First of all, your checks in ovl_mount_dir_noesc() have no effect besides
spamming the logs. In
if (err)
pr_err("overlayfs: failed to resolve '%s': %i\n", name, err);
else if (!ovl_is_allowed_fs_type(path->dentry))
pr_err("overlayfs: filesystem on '%s' not supported\n", name);
else if (!S_ISDIR(path->dentry->d_inode->i_mode))
pr_err("overlayfs: '%s' not a directory\n", name);
else
err = 0;
the fourth alternative is completely pointless and both the second and the
third leave you with err being zero.

That opens all kinds of unpleasant holes, obviously. If you fix that by
setting err in the 2nd and thr 3rd alternatives, you get the next problem -
leaks on such failures. Suppose the first ovl_mount_dir() call fails on
those checks. You go to out_free_config and voila - upperpath has leaked.
The same in the second call means leaked workpath. And those failures in
ovl_lower_dir(), as well as failures of vfs_getattr() there, end up leaking
vfsmount/dentry in stack[...].

Next piece of fun: suppose you have in one of the lower layers a filesystem
with ->lookup()-enforced upper limit on name length. Pretty much every
local fs has one, but... they are not all equal. 255 characters is the
common upper limit, but e.g. jffs2 stops at 254, minixfs upper limit is
somewhere from 14 to 60, depending upon version, etc. You are doing a lookup
for something that is present in upper layer, but happens to be too long for
one of the lower layers. Too bad - ENAMETOOLONG for you...

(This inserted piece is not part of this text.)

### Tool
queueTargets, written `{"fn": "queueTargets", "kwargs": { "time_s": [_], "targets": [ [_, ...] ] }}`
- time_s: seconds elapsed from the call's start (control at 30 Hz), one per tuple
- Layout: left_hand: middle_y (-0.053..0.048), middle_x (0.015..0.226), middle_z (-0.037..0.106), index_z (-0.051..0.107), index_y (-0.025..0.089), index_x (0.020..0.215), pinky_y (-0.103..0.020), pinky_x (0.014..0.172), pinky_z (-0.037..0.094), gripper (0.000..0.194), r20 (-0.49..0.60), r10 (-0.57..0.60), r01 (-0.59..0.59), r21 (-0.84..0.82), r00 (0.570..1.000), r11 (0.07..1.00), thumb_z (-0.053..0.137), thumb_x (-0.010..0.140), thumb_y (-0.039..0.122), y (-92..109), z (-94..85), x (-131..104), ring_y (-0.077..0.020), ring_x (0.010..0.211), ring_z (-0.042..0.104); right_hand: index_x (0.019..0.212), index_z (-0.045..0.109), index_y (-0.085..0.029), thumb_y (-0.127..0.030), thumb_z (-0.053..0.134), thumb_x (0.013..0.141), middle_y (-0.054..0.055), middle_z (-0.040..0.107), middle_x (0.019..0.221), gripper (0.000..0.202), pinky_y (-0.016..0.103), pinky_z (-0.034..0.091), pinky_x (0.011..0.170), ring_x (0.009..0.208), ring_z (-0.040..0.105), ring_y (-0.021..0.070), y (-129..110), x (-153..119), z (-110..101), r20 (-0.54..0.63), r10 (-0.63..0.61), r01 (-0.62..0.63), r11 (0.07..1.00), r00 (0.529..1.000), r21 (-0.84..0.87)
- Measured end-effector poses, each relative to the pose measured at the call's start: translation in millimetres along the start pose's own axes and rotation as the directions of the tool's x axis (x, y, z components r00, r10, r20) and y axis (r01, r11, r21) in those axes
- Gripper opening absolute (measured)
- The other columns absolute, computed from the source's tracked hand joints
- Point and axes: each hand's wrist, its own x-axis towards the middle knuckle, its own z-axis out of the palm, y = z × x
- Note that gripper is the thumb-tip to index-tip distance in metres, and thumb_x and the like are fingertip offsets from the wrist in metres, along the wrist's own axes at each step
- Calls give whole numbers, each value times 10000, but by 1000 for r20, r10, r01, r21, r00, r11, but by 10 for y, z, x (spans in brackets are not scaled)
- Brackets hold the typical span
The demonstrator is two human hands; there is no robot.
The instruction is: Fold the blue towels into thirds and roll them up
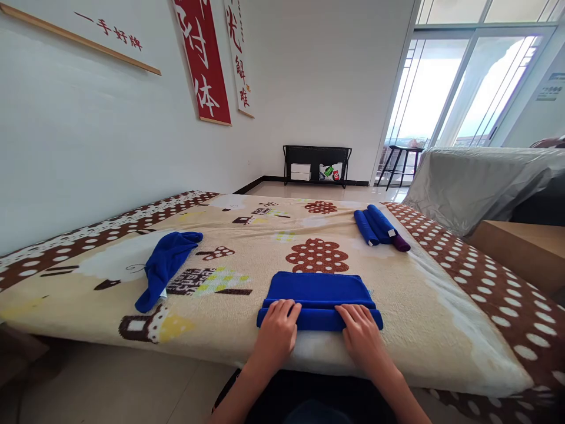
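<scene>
A blue towel (318,287) lies at the near edge of the bed, its near part rolled and its far part flat. My left hand (279,327) holds the left end of the roll, fingers curled over its top. On the right end of the same roll rests my right hand (361,328), closed over it in the same way; the thumbs are partly hidden. To the left is a crumpled blue towel (168,265), apart from both hands. Farther back on the right lie rolled blue towels (375,225) beside a purple roll (401,242).
A patterned cream blanket (247,259) with a brown dotted border covers the bed. On the right stand a cardboard box (525,247) and a piece of furniture under a plastic cover (477,182). A black rack (316,158) and a stool (401,162) are at the back.
</scene>
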Motion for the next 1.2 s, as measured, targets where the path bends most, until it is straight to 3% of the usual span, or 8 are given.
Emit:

BTW, that sucker really needs cleaning up. I seriously suspect that
quite a few conditions in there might be redundant, but after several
hours of staring at it I'm still not sure that I hadn't missed some
paths in there ;-/ AFAICS, it would get cleaner if you unrolled the idx == 0
pass out of that loop - as in "deal with ovl_path_upper() if present, then
simple for (lower = 0; lower < oe->numlower; lower++)". TBH, ovl_path_next()
seems to be a bad primitive for that use and the other caller doesn't give
a damn about upper vs. lower, so I wonder if the games with reporting that
make any sense. They certainly make ovl_path_next() much uglier...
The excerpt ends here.